Re: next genera virus - vista "Hehe, one more question, is it possible for a virus to delete files in another drive, or infect a data drive and re-infect back to the Os drive?"
This is a complicated question actually. Vista makes it less likely. What a virus can do depends on how it is activated and the permissions it gets. If it's activated with administrator privileges, it's possible for a virus to do almost anything especially when it was running as a service as this one was.
Yes, viuses can create files and caches, modify files with copies of themselves and some viruses are polymorphic meaning that they establish thmelves with multiple names on a system. Often a virus will have cooperating images so that if one is deleted it will be replaced. Some viruses and malware are "quiet viruses" they aren't all that visible and they just quietly gather intelligence on your system and relay that data beack to some site. They also have acted as gateways for people to take control of a system or to open windows for other viruses.

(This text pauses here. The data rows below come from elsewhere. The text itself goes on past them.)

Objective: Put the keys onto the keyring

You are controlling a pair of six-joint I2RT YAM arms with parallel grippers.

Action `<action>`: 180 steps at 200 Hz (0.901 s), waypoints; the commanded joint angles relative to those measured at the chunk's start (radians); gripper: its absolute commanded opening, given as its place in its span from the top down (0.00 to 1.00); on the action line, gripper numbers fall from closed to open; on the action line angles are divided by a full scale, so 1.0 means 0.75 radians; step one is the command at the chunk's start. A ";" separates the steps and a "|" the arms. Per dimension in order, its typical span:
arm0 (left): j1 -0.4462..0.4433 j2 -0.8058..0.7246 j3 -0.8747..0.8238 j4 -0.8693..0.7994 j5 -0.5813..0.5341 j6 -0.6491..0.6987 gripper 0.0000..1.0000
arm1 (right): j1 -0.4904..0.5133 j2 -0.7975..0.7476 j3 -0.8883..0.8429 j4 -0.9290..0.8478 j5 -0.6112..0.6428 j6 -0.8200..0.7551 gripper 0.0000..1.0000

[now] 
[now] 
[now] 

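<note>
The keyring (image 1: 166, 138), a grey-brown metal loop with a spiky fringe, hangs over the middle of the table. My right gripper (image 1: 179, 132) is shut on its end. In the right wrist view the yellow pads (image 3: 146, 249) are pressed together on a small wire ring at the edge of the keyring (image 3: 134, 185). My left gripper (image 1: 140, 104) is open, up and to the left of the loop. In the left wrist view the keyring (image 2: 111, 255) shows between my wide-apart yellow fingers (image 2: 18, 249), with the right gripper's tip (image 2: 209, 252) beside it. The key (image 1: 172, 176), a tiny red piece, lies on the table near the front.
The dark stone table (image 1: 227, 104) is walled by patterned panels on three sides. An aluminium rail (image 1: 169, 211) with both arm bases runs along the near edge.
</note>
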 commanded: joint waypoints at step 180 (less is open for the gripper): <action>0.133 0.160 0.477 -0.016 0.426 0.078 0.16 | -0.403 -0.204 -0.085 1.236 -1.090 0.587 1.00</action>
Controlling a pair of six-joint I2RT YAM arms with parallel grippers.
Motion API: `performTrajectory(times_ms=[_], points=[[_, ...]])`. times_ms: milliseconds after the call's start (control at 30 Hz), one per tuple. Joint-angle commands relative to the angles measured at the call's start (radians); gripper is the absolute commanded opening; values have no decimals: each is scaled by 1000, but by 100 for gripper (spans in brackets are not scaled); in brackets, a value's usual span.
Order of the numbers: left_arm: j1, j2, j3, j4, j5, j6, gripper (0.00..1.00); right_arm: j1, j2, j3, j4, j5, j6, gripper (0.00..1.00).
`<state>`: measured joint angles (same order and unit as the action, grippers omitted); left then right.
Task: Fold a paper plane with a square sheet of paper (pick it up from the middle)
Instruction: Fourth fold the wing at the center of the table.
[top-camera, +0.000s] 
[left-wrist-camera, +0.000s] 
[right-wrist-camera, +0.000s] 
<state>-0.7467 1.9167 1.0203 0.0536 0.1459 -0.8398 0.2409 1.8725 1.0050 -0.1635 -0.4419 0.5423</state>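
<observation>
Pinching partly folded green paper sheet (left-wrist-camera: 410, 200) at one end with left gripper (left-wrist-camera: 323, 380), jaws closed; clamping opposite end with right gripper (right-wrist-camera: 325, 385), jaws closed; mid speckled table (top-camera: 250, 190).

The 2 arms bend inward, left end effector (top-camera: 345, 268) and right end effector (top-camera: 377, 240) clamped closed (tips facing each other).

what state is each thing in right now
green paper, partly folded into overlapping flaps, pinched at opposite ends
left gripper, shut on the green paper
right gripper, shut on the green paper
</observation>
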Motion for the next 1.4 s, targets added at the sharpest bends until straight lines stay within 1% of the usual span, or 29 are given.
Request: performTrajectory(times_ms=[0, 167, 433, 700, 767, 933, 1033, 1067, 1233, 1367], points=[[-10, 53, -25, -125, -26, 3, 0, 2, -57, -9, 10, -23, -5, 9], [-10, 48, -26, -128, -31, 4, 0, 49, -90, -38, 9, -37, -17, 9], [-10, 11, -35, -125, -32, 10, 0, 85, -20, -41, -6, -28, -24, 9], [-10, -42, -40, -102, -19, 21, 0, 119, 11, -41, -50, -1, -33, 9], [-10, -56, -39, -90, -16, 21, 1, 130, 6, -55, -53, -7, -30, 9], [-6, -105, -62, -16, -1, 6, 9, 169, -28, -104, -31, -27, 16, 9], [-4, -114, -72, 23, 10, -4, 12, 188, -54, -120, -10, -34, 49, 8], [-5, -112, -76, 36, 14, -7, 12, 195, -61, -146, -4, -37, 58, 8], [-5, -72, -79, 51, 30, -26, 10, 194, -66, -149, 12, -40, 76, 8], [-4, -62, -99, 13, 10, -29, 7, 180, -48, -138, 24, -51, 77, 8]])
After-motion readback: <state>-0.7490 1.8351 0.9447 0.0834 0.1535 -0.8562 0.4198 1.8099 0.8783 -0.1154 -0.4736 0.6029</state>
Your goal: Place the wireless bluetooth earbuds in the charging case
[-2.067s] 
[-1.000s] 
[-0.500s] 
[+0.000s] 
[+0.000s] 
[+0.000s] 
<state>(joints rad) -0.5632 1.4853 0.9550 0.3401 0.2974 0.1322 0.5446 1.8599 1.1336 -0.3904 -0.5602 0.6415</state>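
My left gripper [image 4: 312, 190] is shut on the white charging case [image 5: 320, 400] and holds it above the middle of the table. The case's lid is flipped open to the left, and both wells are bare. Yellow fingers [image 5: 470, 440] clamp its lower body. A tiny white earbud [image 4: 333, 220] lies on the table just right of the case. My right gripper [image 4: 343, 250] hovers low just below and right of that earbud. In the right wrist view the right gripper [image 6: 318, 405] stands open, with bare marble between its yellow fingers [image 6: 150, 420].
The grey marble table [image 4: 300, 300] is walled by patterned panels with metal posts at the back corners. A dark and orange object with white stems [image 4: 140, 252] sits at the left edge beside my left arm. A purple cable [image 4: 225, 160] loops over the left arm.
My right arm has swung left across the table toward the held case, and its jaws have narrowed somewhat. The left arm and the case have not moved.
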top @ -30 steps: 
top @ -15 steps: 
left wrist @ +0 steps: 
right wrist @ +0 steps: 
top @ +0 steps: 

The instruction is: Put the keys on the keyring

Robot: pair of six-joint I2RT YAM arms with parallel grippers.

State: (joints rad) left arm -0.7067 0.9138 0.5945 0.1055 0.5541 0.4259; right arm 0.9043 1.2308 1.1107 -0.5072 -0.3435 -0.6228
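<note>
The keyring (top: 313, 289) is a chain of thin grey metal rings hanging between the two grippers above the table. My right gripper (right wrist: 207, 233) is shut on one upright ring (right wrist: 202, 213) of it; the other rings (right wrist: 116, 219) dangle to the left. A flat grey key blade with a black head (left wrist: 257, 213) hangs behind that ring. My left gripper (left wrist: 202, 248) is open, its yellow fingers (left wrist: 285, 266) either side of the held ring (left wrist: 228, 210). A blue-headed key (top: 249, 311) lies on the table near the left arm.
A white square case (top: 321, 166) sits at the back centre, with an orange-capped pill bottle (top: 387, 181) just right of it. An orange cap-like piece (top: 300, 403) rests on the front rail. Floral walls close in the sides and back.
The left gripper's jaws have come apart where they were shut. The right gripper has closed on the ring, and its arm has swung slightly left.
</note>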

Vista will go a long way to thwart these because many viruses are built to under the XP file structure which has been largely redone on vista. But as I discovered, new ones are being written all the time. It is not at all safe to assue that a virus will attack only the system disk because a virus can simply ask for a list of drives. If one wanted to write a truly destructive virus, the safest thing for a virus to do would be to start deleting files on other disks or partitions first and then to attack the OS disk because it's most likely to be caught there.